» **INSTRUCTIONS FOR THE TASK**: Line by line, copy the listing below exactly.

» **AVAILABLE DATA**:
_ _ _ _
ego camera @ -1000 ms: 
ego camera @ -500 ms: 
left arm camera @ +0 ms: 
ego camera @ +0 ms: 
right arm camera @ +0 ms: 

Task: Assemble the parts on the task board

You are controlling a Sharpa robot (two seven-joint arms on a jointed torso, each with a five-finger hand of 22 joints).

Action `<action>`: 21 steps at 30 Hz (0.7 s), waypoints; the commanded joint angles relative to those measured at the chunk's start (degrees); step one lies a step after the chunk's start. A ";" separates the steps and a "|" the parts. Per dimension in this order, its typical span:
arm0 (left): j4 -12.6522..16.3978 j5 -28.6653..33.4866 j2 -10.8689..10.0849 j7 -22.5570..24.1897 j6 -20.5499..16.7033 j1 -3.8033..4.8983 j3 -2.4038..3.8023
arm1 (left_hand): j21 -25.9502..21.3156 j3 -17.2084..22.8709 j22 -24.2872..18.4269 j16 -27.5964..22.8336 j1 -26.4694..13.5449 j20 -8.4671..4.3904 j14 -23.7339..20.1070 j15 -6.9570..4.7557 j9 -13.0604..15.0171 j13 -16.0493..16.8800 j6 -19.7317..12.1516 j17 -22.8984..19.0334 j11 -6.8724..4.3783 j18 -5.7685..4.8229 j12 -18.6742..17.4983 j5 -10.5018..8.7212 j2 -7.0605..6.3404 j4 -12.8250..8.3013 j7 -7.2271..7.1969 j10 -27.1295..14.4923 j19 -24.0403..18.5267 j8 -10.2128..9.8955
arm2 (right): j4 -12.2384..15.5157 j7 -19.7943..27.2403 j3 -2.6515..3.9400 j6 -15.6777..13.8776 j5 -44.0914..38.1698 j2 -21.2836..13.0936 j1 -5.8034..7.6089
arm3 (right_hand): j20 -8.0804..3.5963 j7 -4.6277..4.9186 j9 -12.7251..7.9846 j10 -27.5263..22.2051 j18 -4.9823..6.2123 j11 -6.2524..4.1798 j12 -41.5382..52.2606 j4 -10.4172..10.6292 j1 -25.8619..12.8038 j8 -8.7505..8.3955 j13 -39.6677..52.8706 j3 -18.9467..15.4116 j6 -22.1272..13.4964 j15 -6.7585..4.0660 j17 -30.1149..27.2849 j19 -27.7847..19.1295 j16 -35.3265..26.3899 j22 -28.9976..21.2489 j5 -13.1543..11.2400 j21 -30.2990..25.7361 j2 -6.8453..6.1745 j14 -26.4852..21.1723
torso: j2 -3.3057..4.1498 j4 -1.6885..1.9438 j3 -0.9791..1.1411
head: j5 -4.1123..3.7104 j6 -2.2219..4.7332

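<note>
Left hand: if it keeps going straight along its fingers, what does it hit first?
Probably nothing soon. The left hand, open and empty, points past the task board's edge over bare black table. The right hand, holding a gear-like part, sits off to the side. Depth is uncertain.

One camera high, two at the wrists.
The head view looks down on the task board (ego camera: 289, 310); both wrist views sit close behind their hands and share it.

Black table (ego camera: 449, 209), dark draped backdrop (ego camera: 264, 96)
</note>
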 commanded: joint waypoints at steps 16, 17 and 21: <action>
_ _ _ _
» **FINISHED TASK**:
ego camera @ -1000 ms: 
ego camera @ -500 ms: 
left arm camera @ +0 ms: 
ego camera @ +0 ms: 
right arm camera @ +0 ms: 

Task: Assemble the parts on the task board

You are controlling a Sharpa robot (two seven-joint arms on a jointed torso, each with a five-finger hand of 22 joints).

Action `<action>`: 21 steps at 30 Hz (0.7 s), waypoints; the commanded joint angles relative to those measured at the chunk's start (degrees); step one lies a step after the chunk's start. A ";" separates the steps and a "|" the parts. Per dimension in this order, its typical span:
arm0 (left): j4 -12.6522..16.3978 j5 -28.6653..33.4866 j2 -10.8689..10.0849 j7 -22.5570..24.1897 j6 -20.5499..16.7033 j1 -3.8033..4.8983 j3 -2.4038..3.8023
arm1 (left_hand): j21 -25.9502..21.3156 j3 -17.2084..22.8709 j22 -24.2872..18.4269 j16 -27.5964..22.8336 j1 -26.4694..13.5449 j20 -8.4671..4.3904 j14 -23.7339..20.1070 j15 -6.9570..4.7557 j9 -13.0604..15.0171 j13 -16.0493..16.8800 j6 -19.7317..12.1516 j17 -22.8984..19.0334 j11 -6.8724..4.3783 j18 -5.7685..4.8229 j12 -18.6742..17.4983 j5 -10.5018..8.7212 j2 -7.0605..6.3404 j4 -12.8250..8.3013 j7 -7.2271..7.1969 j10 -27.1295..14.4923 j19 -24.0403..18.5267 j8 -10.2128..9.8955
arm2 (right): j4 -12.2384..15.5157 j7 -19.7943..27.2403 j3 -2.6515..3.9400 j6 -15.6777..13.8776 j5 -44.0914..38.1698 j2 -21.2836..13.0936 j1 -5.8034..7.6089
arm3 (right_hand): j20 -8.0804..3.5963 j7 -4.6277..4.9186 j9 -12.7251..7.9846 j10 -27.5263..22.2051 j18 -4.9823..6.2123 j11 -6.2524..4.1798 j12 -41.5382..52.2606 j4 -10.4172..10.6292 j1 -25.8619..12.8038 j8 -8.7505..8.3955 j13 -39.6677..52.8706 j3 -18.9467..15.4116 j6 -22.1272..13.4964 j15 -6.7585..4.0660 j17 -30.1149..27.2849 j19 -27.7847..19.1295 j16 -35.3265..26.3899 j22 -28.9976..21.2489 j5 -13.1543..11.2400 j21 -30.2990..25.7361 j2 -6.8453..6.1745 j14 -26.4852..21.1723
torso: j2 -3.3057..4.1498 j4 -1.6885..1.9438 j3 -0.9791..1.1411
head: j5 -4.1123..3.7104 j6 -2.2219..4.7332

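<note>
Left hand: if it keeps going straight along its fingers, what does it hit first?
Probably nothing soon. The left hand, open and empty, points past the task board's edge over bare black table. The right hand, holding a gear-like part, sits off to the side. Depth is uncertain.

One camera high, two at the wrists.
The head view looks down on the task board (ego camera: 289, 310); both wrist views sit close behind their hands and share it.

Black table (ego camera: 449, 209), dark draped backdrop (ego camera: 264, 96)
</note>
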 commanded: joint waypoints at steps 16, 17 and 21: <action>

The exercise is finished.